» **Your instructions**:
Instruction for the data below: set down exactly the lines from the line with "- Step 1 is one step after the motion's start" to the line with "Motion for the", inclusive, and no others.

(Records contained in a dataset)
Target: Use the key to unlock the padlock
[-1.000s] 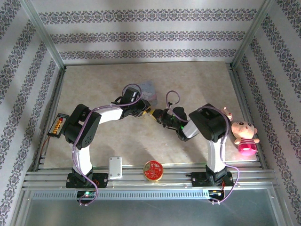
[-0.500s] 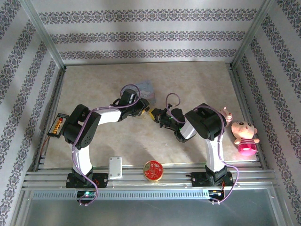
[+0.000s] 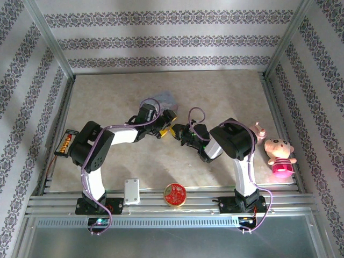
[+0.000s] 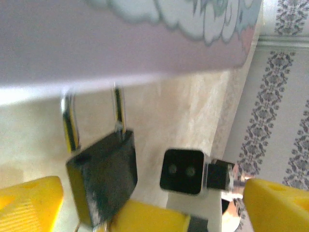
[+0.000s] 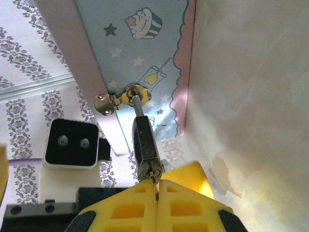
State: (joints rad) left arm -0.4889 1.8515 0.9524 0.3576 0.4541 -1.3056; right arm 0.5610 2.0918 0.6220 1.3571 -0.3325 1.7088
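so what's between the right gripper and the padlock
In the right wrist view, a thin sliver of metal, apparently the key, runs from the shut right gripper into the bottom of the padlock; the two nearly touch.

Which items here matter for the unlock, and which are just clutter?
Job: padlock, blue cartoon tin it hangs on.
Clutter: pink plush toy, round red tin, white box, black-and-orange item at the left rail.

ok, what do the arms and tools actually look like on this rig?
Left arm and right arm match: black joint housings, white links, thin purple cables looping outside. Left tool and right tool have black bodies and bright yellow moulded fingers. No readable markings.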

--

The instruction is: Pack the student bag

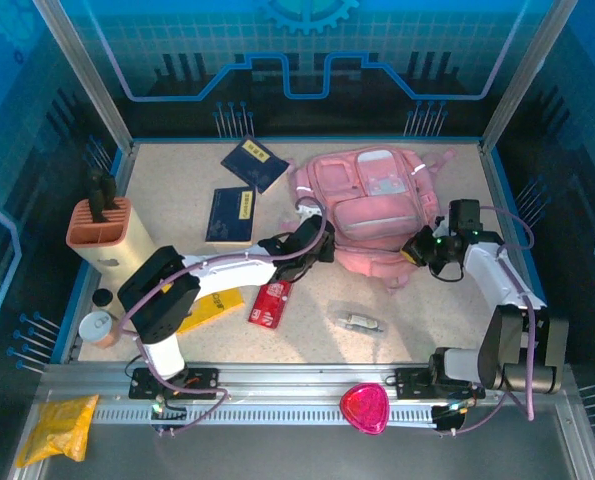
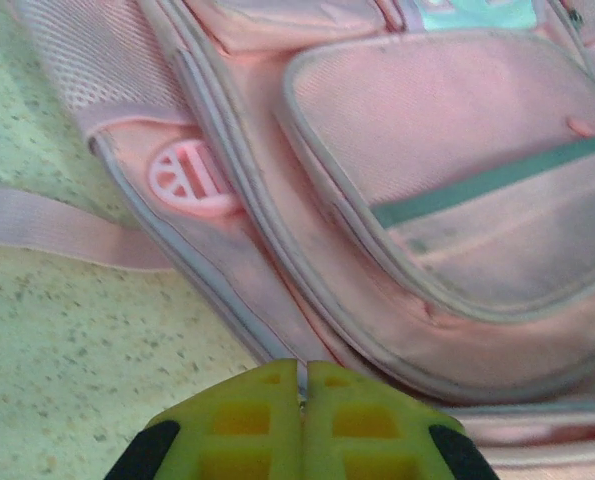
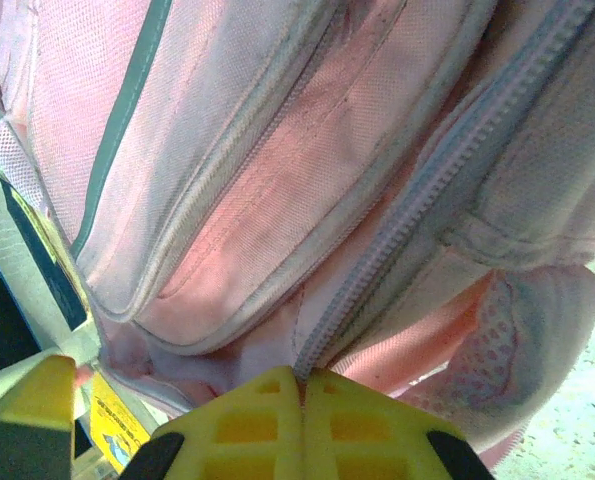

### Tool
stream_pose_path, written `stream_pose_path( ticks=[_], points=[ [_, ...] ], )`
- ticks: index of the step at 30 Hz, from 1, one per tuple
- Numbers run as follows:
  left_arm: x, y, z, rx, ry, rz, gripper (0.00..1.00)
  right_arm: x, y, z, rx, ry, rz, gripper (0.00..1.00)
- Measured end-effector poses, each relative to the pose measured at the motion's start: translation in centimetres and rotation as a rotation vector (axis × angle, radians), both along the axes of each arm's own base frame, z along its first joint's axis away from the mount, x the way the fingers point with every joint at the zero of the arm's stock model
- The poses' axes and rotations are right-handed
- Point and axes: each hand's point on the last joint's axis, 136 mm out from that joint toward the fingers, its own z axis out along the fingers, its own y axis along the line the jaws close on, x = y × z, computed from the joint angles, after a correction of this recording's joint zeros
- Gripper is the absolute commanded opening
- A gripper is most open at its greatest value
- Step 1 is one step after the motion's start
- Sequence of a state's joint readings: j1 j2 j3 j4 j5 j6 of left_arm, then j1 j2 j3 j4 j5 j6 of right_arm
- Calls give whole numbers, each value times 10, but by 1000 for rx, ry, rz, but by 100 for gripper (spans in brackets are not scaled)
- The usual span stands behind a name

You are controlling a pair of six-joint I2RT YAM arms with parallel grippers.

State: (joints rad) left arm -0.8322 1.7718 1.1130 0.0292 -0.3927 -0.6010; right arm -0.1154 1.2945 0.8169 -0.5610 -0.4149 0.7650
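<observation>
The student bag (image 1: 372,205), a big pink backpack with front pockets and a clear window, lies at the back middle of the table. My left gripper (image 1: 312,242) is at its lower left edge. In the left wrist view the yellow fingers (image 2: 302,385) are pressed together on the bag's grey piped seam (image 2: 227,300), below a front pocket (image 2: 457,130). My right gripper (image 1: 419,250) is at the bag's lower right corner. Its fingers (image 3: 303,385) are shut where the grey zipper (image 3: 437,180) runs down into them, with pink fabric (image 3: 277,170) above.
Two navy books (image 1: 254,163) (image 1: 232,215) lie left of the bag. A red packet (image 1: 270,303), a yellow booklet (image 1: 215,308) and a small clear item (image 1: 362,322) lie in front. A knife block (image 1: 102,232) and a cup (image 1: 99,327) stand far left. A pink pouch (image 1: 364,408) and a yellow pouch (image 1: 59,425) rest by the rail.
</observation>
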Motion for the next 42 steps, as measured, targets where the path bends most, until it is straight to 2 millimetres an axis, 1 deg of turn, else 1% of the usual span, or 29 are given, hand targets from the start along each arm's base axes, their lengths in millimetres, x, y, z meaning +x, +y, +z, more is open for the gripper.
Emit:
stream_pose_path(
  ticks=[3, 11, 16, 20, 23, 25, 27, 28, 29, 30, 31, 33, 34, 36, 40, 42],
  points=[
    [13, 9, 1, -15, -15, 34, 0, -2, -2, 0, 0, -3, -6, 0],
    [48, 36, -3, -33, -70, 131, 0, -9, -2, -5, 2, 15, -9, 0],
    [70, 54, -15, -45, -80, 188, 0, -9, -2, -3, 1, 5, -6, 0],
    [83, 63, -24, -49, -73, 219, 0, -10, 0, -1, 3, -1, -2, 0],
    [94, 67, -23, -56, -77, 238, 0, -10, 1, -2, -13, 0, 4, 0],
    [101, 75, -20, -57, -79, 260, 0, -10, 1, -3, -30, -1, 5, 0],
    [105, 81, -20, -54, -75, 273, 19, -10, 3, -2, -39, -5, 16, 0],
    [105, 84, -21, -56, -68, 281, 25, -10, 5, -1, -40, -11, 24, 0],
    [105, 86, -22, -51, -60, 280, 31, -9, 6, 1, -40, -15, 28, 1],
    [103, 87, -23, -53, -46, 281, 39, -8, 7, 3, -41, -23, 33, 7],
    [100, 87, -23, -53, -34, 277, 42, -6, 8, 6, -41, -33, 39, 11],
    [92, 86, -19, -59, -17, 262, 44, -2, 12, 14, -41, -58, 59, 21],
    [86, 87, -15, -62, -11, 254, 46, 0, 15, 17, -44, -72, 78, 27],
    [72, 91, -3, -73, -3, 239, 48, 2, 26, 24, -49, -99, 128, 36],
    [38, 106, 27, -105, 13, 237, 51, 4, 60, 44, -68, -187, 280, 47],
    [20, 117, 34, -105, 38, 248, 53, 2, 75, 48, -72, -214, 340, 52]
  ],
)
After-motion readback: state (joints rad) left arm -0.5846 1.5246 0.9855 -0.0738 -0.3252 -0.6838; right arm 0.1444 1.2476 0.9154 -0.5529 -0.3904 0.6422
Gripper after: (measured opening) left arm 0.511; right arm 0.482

» **Problem solution**:
- Step 1 is one step after the motion's start
- Sequence of a state's joint readings: j1 j2 j3 j4 j5 j6 of left_arm, then j1 j2 j3 j4 j5 j6 of right_arm
- Calls give whole numbers, each value times 10, but by 1000 for rx, ry, rz, but by 100 for gripper (spans in brackets are not scaled)
- The usual span stands behind a name

You are controlling a pair of six-joint I2RT YAM arms with parallel grippers.

State: (joints rad) left arm -0.8322 1.7718 1.1130 0.0292 -0.3927 -0.6010; right arm -0.1154 1.2945 0.8169 -0.5610 -0.4149 0.7650
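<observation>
The student bag (image 1: 372,205), a big pink backpack with front pockets and a clear window, lies at the back middle of the table. My left gripper (image 1: 312,242) is at its lower left edge. In the left wrist view the yellow fingers (image 2: 302,385) are pressed together on the bag's grey piped seam (image 2: 227,300), below a front pocket (image 2: 457,130). My right gripper (image 1: 419,250) is at the bag's lower right corner. Its fingers (image 3: 303,385) are shut where the grey zipper (image 3: 437,180) runs down into them, with pink fabric (image 3: 277,170) above.
Two navy books (image 1: 254,163) (image 1: 232,215) lie left of the bag. A red packet (image 1: 270,303), a yellow booklet (image 1: 215,308) and a small clear item (image 1: 362,322) lie in front. A knife block (image 1: 102,232) and a cup (image 1: 99,327) stand far left. A pink pouch (image 1: 364,408) and a yellow pouch (image 1: 59,425) rest by the rail.
</observation>
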Motion for the next 42 steps, as measured, targets where the path bends most, until it is straight to 2 millimetres an axis, 1 deg of turn, else 1% of the usual span, or 29 are given, hand targets from the start along each arm's base axes, their lengths in millimetres, x, y, z meaning +x, +y, +z, more is open for the gripper.

Work on this exercise is finished.